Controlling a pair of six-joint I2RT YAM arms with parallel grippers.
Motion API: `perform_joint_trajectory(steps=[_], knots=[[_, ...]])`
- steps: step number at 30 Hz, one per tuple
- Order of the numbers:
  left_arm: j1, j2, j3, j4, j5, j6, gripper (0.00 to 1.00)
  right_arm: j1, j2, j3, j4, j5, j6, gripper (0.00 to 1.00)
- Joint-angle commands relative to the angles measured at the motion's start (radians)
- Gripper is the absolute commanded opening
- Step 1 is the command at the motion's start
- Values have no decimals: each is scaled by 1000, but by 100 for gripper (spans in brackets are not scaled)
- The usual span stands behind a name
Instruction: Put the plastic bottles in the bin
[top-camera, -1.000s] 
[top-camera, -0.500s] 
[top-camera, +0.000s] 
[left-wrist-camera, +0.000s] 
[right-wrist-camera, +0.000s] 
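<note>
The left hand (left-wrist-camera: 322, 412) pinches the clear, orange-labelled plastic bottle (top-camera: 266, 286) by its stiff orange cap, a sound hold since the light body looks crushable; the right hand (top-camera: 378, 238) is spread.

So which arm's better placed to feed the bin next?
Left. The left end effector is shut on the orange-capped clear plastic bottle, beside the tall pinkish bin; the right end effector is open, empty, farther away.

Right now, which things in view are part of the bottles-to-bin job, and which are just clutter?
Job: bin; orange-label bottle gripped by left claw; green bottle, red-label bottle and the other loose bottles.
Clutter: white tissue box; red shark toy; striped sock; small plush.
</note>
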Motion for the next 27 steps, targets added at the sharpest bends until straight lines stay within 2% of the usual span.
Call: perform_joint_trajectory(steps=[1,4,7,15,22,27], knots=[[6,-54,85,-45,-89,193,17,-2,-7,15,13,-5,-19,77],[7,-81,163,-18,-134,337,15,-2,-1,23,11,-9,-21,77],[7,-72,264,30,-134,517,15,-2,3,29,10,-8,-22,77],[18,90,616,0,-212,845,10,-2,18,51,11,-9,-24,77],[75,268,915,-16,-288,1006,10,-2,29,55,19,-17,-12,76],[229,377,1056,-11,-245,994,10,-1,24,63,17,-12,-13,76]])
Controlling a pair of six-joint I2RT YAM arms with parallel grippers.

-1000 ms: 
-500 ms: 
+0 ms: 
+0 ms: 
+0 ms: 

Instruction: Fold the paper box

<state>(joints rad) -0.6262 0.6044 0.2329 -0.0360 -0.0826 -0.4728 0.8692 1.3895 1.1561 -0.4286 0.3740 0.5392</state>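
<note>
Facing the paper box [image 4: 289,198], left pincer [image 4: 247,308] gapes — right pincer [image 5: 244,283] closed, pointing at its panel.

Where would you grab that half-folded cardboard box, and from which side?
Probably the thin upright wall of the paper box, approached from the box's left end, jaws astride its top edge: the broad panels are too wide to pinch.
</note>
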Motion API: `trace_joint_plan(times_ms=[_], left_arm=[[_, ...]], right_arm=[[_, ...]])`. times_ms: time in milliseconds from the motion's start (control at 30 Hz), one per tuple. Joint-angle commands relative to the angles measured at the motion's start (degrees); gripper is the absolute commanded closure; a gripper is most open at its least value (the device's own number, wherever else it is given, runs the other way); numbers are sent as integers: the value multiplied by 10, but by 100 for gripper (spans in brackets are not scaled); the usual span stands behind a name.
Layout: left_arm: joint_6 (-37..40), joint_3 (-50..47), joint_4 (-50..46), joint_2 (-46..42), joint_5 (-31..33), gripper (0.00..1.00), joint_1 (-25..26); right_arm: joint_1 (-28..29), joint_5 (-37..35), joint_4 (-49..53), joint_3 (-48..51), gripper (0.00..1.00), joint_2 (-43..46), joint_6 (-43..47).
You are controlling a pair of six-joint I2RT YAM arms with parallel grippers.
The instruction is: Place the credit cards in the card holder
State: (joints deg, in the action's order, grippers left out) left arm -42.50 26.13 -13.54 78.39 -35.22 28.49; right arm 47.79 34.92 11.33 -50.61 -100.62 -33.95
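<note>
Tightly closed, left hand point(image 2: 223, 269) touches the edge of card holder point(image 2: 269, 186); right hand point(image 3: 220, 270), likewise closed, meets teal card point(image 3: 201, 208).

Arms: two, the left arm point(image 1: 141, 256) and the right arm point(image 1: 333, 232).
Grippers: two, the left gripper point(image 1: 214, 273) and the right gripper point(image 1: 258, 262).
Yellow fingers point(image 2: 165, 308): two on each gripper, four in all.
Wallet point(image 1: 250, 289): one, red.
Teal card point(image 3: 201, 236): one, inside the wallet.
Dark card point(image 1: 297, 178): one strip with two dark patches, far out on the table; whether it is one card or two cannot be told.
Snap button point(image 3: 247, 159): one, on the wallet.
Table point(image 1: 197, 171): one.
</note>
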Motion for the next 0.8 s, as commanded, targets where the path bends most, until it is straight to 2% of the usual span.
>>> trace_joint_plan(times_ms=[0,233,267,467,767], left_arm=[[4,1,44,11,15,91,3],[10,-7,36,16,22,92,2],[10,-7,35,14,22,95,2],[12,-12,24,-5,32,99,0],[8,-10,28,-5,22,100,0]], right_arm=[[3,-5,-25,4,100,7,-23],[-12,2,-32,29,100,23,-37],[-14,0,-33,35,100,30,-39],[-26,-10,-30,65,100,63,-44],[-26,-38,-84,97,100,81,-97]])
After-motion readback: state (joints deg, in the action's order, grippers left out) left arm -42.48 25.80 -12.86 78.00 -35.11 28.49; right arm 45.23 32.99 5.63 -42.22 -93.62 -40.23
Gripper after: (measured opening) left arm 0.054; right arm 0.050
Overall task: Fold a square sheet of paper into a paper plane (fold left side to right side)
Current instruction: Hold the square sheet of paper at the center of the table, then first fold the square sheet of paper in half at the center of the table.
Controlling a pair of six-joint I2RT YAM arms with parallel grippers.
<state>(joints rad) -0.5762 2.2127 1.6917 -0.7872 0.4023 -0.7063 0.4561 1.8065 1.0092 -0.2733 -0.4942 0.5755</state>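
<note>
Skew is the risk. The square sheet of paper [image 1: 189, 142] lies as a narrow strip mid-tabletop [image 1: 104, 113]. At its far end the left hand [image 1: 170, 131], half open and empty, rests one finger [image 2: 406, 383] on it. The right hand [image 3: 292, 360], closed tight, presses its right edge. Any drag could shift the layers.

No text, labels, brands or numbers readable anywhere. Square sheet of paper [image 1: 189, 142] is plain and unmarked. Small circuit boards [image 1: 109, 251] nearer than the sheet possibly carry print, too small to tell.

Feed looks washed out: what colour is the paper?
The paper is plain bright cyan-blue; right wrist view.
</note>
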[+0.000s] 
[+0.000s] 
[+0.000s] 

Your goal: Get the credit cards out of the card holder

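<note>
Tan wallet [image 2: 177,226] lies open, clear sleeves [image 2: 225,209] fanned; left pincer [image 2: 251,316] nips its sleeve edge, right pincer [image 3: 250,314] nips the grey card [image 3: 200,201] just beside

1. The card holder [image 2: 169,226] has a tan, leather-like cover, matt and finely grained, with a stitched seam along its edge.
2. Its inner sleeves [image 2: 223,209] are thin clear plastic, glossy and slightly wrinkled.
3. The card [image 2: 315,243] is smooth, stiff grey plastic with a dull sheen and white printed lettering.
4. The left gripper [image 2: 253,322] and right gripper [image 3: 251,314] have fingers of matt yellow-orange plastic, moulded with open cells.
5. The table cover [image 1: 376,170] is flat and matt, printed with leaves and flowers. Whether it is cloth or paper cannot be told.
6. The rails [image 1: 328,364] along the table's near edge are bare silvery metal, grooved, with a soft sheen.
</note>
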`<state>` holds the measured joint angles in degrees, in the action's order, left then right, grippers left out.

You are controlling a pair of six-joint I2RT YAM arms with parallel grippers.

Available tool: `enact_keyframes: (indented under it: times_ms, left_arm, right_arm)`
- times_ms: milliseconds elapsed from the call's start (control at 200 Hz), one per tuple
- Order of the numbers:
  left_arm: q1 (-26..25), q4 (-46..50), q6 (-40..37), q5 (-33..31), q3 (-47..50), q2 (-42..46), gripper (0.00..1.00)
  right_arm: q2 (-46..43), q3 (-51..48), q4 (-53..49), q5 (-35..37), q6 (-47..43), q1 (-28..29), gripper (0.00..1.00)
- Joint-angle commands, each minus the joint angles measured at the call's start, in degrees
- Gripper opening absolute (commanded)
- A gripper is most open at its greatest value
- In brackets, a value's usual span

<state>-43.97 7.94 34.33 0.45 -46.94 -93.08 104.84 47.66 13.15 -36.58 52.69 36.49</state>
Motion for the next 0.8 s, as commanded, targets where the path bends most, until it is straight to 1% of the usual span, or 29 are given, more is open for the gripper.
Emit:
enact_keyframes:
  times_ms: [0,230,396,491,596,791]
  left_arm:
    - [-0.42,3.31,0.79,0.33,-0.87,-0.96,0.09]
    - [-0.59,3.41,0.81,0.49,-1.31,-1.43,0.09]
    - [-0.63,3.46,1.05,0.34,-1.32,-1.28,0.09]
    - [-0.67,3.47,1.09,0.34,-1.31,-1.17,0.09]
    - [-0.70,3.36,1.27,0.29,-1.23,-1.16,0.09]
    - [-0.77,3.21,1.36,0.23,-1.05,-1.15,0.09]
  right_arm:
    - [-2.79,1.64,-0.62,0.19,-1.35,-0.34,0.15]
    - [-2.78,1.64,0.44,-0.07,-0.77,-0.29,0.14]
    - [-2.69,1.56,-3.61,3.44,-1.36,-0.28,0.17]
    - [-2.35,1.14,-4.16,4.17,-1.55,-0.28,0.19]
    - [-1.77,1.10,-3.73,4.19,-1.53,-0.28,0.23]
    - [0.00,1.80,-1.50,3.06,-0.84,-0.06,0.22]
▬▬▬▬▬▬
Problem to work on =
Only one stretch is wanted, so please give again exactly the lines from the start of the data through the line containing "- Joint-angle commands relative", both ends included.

Expected output =
Controlling a pair of six-joint I2RT YAM arms with parallel grippers.
Motion API: `perform_joint_trajectory(steps=[_], knots=[[_, ...]])`
- steps: step number at 30 Hz, one per tuple
- Order of the numbers:
  left_arm: j1, j2, j3, j4, j5, j6, gripper (0.00 to 1.00)
  right_arm: j1, j2, j3, j4, j5, j6, gripper (0.00 to 1.00)
- Joint-angle commands relative to the angles measured at the motion's start (radians)

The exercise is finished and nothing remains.